Empecemos semanita con nuevos fragmentos del Racimo de Horcas
No soy ni pretendo ser nueva a la hora de marcar mi fecha de caducidad. Ya otros suicidas vocacionales, afectados casi todos por el complejo de ser o sentirse artistas, se encargaron de ponerle una edad límite a la vida, aunque por supuesto no todos cumplieron. A otros simplemente los sorprendió la muerte o la depresión fulminante y se los llevó sin decir agua va. El escritor colombiano Andrés Caicedo me superó por cuatro años a la hora de marcar la propia fecha de caducidad y lo verdaderamente atípico, fue que cumplió con el plazo. Caicedo consideró infame vivir más de 25 años y actuó en consecuencia. Para él, los míticos 27 de Morrison, Hendrix, Joplin, Cobain y Winehouse significaba ser demasiado viejo. El 4 de marzo de 1977, día en que recibió el ejemplar impreso de su novela Viva la Música, Caicedo decidió tomarse 60 pastillas de secobarbital. La tercera fue la vencida: tras dos intentos fallidos, Caicedo pudo por fin encontrar la muerte y empezar a construir su mito. Dejó tras de sí una obra precoz, compulsiva, desordenada, escrita con la prisa y el atropello de quien tiene prisa y sabe que no hay demasiado tiempo. Una obra por momentos inocentona, que apesta a espíritu adolescente. El mejor libro del escritor que se suicida joven, es la historia de lo que pudo haber sido, la eterna interrogante sobre la tinta que esa pluma pudo desparramar si le hubiera sido dado vivir más años. Los amigos se dan a la tarea de recoger papeles dispersos, diarios garabateados y poemas de servilleta para editar la obra completa de la promesa incumplida y empezar a construir su leyenda.
Caicedo no alcanzó a pudrirse como sí se pudrió el pobre Parménides García Saldaña, que tuvo que esperar a sus 38 años para morirse sin que la más elemental malicia literaria hubiera llegado a su inocente obra que jamás superó la adolescencia.

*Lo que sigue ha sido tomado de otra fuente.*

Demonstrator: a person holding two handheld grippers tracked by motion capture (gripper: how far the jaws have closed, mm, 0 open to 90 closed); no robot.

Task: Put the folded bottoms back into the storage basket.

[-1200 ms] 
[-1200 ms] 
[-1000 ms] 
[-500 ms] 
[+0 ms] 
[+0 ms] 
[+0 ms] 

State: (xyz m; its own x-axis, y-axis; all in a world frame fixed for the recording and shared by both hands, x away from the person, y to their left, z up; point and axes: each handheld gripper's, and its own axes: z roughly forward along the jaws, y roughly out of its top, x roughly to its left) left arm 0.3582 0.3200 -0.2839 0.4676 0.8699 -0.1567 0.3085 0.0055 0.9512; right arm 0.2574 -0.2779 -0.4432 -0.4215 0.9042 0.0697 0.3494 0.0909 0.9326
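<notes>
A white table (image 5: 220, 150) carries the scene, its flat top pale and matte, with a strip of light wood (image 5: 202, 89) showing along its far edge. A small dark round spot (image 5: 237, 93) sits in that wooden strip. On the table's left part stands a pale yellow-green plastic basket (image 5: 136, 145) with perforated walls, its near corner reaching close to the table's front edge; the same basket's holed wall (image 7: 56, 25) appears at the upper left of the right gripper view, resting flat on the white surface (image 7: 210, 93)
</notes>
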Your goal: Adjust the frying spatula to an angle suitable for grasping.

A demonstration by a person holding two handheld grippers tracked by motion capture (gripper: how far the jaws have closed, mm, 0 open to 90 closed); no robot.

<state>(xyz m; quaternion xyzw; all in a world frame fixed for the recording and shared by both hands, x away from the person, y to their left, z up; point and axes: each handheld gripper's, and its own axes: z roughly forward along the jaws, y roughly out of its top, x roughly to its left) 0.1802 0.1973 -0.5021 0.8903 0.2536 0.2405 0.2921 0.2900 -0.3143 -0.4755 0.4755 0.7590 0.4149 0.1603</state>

No fue el suicidio, sino una pulmonía mal cuidada y su alcoholismo teporochesco quienes acabaron por cobrar la factura. Parménides vivió trece años más que Caicedo; también bebió y se drogó mucho más que él, pero acaso le sobró algo de litio en la cabeza o careció del afán de construir un mito y hacer de su muerte prematura una obra de arte. Alex Lora y José Agustín se han encargado de mantener viva su leyenda. La diferencia entre Parménides y Caicedo es que el primero no alcanzó a ser un bello cadáver. Sólo quien muere en sus veintes alcanza la aureola de infernal santidad del genio maldito. 38 años son muchos años. No hay glamour alguno en morir gordo y cuarentón como Elvis Presley.
El tercer intento también fue el efectivo para Alejandra Pizarnik, que ingirió diez pastillas menos que Caicedo para quitarse la vida el 25 de septiembre de 1972. Tenía 36 años. Había traspasado la mítica década de los veinte como para inscribirse en el sensual pandemonio de la eterna juventud suicida. Tampoco, que yo sepa, marcó fecha de caducidad ni edad fatal, pero su cuadro psiquiátrico permitía presagiar su destino. A diferencia de Caicedo y Parménides, Alejandra superó la adolescencia literaria y dejó una obra mucho más vasta y exquisita, además de la promesa incumplida de su apoteótica novela, que revolucionaría la gramática. Alejandra murió sin ojos para recordar angustias de antaño y sin labios para recoger el sumo de las violencias y yo empecé poco a poco a sumergirme en su poesía, esa tribu de palabras mutiladas que buscaba asilo en su garganta.